Exercise requirements
Copy the records below character for character.

<<<<

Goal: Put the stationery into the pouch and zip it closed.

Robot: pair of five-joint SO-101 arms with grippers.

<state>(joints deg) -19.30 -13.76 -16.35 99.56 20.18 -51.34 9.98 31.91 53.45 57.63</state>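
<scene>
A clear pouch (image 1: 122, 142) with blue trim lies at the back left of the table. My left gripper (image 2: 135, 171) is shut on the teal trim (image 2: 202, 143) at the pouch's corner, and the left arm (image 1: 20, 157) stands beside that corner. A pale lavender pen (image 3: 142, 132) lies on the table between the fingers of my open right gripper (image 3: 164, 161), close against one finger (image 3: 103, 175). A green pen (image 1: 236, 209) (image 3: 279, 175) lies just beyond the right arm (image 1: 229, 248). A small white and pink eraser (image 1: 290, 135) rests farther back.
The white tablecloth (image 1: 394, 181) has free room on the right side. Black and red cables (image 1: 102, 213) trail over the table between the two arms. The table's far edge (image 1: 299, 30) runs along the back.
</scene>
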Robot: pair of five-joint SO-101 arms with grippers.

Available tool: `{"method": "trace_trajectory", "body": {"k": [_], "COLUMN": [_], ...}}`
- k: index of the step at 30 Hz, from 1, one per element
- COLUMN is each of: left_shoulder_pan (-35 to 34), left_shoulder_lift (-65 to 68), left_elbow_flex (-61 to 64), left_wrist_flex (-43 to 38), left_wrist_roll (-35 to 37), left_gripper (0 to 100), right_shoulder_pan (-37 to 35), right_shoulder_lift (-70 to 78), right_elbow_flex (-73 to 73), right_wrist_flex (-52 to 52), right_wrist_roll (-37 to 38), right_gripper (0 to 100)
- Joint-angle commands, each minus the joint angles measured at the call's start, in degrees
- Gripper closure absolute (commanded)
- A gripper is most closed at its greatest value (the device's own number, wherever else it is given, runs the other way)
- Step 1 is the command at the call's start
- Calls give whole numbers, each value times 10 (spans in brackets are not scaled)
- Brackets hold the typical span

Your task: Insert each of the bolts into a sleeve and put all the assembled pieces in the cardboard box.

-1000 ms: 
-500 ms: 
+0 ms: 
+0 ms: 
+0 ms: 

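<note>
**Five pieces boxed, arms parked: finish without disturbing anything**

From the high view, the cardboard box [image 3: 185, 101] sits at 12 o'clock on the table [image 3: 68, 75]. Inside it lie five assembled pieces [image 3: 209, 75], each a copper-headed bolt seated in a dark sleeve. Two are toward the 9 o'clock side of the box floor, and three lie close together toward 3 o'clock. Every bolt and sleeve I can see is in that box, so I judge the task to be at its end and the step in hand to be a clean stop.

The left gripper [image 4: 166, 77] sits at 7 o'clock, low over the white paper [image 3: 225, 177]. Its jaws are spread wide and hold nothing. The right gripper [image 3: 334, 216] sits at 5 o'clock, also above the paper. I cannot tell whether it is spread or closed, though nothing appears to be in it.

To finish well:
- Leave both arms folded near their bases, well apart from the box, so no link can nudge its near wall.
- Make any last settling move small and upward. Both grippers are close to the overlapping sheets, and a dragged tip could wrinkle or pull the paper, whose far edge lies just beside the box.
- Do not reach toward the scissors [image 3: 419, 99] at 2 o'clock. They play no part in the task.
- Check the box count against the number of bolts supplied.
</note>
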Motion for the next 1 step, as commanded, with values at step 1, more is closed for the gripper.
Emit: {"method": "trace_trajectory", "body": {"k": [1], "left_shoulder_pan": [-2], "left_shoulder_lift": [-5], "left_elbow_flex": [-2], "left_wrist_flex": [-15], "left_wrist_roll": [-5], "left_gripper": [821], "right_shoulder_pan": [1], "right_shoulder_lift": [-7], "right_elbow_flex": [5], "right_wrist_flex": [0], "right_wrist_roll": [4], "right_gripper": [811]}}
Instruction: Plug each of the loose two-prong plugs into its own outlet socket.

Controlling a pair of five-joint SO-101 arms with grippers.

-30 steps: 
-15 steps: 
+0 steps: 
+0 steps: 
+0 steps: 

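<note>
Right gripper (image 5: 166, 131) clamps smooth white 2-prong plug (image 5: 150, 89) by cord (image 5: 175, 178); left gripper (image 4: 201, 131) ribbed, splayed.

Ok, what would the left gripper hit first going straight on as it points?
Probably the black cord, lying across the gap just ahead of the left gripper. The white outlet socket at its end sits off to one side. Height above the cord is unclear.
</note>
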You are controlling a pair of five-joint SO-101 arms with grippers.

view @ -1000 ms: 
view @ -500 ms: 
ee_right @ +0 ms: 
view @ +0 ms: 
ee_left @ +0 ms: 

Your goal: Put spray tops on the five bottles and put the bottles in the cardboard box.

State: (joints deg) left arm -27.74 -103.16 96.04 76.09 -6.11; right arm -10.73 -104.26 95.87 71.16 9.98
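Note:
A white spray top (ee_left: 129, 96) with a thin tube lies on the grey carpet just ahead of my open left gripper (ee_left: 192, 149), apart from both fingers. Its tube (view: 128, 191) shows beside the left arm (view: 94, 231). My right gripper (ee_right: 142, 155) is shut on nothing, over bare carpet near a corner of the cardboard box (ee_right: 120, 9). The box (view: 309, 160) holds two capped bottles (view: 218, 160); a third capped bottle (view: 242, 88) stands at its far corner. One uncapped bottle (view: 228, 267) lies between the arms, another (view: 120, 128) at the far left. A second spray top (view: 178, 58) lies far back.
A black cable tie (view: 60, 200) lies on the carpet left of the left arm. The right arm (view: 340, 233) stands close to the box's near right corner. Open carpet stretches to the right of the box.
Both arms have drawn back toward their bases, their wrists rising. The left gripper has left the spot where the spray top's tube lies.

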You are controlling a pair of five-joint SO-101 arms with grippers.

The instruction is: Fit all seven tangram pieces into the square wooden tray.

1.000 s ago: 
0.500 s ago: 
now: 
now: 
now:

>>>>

Result
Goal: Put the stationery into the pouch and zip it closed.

Robot: pair of five-joint SO-101 arms with grippers.

<state>(joints deg) -19.30 -13.76 -16.35 99.56 20.18 -51.34 9.98 31.91 53.45 57.63</state>
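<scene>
A clear pouch (image 1: 122, 142) with blue trim lies at the back left of the table. My left gripper (image 2: 135, 171) is shut on the teal trim (image 2: 202, 143) at the pouch's corner, and the left arm (image 1: 20, 157) stands beside that corner. A pale lavender pen (image 3: 142, 132) lies on the table between the fingers of my open right gripper (image 3: 164, 161), close against one finger (image 3: 103, 175). A green pen (image 1: 236, 209) (image 3: 279, 175) lies just beyond the right arm (image 1: 229, 248). A small white and pink eraser (image 1: 290, 135) rests farther back.
The white tablecloth (image 1: 394, 181) has free room on the right side. Black and red cables (image 1: 102, 213) trail over the table between the two arms. The table's far edge (image 1: 299, 30) runs along the back.
</scene>
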Robot: pair of five-joint SO-101 arms with grippers.

Available tool: `{"method": "trace_trajectory", "body": {"k": [_], "COLUMN": [_], ...}}`
- k: index of the step at 30 Hz, from 1, one per element
- COLUMN is each of: left_shoulder_pan (-35 to 34), left_shoulder_lift (-65 to 68), left_elbow_flex (-61 to 64), left_wrist_flex (-43 to 38), left_wrist_roll (-35 to 37), left_gripper (0 to 100), right_shoulder_pan (-37 to 35), right_shoulder_lift (-70 to 78), right_elbow_flex (-73 to 73), right_wrist_flex (-52 to 52), right_wrist_roll (-37 to 38), right_gripper (0 to 100)
- Joint-angle commands, each minus the joint angles measured at the call's start, in degrees
- Gripper closure absolute (commanded)
- A gripper is most closed at its greatest value (the device's own number, wherever else it is given, runs the other way)
- Step 1 is the command at the call's start
- Calls give whole numbers, each value times 10 (spans in brackets are not scaled)
- Brackets hold the typical span

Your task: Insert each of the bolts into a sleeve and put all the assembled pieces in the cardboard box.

-1000 ms: 
-500 ms: 
+0 ms: 
+0 ms: 
+0 ms: 

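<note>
**Five pieces boxed, arms parked: finish without disturbing anything**

From the high view, the cardboard box [image 3: 185, 101] sits at 12 o'clock on the table [image 3: 68, 75]. Inside it lie five assembled pieces [image 3: 209, 75], each a copper-headed bolt seated in a dark sleeve. Two are toward the 9 o'clock side of the box floor, and three lie close together toward 3 o'clock. Every bolt and sleeve I can see is in that box, so I judge the task to be at its end and the step in hand to be a clean stop.

The left gripper [image 4: 166, 77] sits at 7 o'clock, low over the white paper [image 3: 225, 177]. Its jaws are spread wide and hold nothing. The right gripper [image 3: 334, 216] sits at 5 o'clock, also above the paper. I cannot tell whether it is spread or closed, though nothing appears to be in it.

To finish well:
- Leave both arms folded near their bases, well apart from the box, so no link can nudge its near wall.
- Make any last settling move small and upward. Both grippers are close to the overlapping sheets, and a dragged tip could wrinkle or pull the paper, whose far edge lies just beside the box.
- Do not reach toward the scissors [image 3: 419, 99] at 2 o'clock. They play no part in the task.
- Check the box count against the number of bolts supplied.
</note>
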Motion for the next 1 step, as commanded, with values at step 1, more is closed for the gripper.
Emit: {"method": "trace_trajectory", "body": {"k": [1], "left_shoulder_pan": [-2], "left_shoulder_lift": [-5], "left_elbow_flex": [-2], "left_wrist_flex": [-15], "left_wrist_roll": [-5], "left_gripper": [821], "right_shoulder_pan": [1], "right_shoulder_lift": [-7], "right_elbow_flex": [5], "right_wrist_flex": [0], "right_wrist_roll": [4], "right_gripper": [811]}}
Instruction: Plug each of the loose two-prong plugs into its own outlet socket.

Controlling a pair of five-joint SO-101 arms with grippers.

-30 steps: 
-15 steps: 
+0 steps: 
+0 steps: 
+0 steps: 

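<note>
Right gripper (image 5: 166, 131) clamps smooth white 2-prong plug (image 5: 150, 89) by cord (image 5: 175, 178); left gripper (image 4: 201, 131) ribbed, splayed.

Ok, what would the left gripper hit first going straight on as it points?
Probably the black cord, lying across the gap just ahead of the left gripper. The white outlet socket at its end sits off to one side. Height above the cord is unclear.
</note>
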You are controlling a pair of five-joint SO-101 arms with grippers.

view @ -1000 ms: 
view @ -500 ms: 
ee_right @ +0 ms: 
view @ +0 ms: 
ee_left @ +0 ms: 

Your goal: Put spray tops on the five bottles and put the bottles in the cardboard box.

State: (joints deg) left arm -27.74 -103.16 96.04 76.09 -6.11; right arm -10.73 -104.26 95.87 71.16 9.98
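Note:
A white spray top (ee_left: 129, 96) with a thin tube lies on the grey carpet just ahead of my open left gripper (ee_left: 192, 149), apart from both fingers. Its tube (view: 128, 191) shows beside the left arm (view: 94, 231). My right gripper (ee_right: 142, 155) is shut on nothing, over bare carpet near a corner of the cardboard box (ee_right: 120, 9). The box (view: 309, 160) holds two capped bottles (view: 218, 160); a third capped bottle (view: 242, 88) stands at its far corner. One uncapped bottle (view: 228, 267) lies between the arms, another (view: 120, 128) at the far left. A second spray top (view: 178, 58) lies far back.
A black cable tie (view: 60, 200) lies on the carpet left of the left arm. The right arm (view: 340, 233) stands close to the box's near right corner. Open carpet stretches to the right of the box.
Both arms have drawn back toward their bases, their wrists rising. The left gripper has left the spot where the spray top's tube lies.
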
You are controlling a pair of five-joint SO-101 arms with grippers.

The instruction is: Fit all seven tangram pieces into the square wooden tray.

1.000 s ago: 
0.500 s ago: 
now: 
now: 
now:

With that, the exercise is done.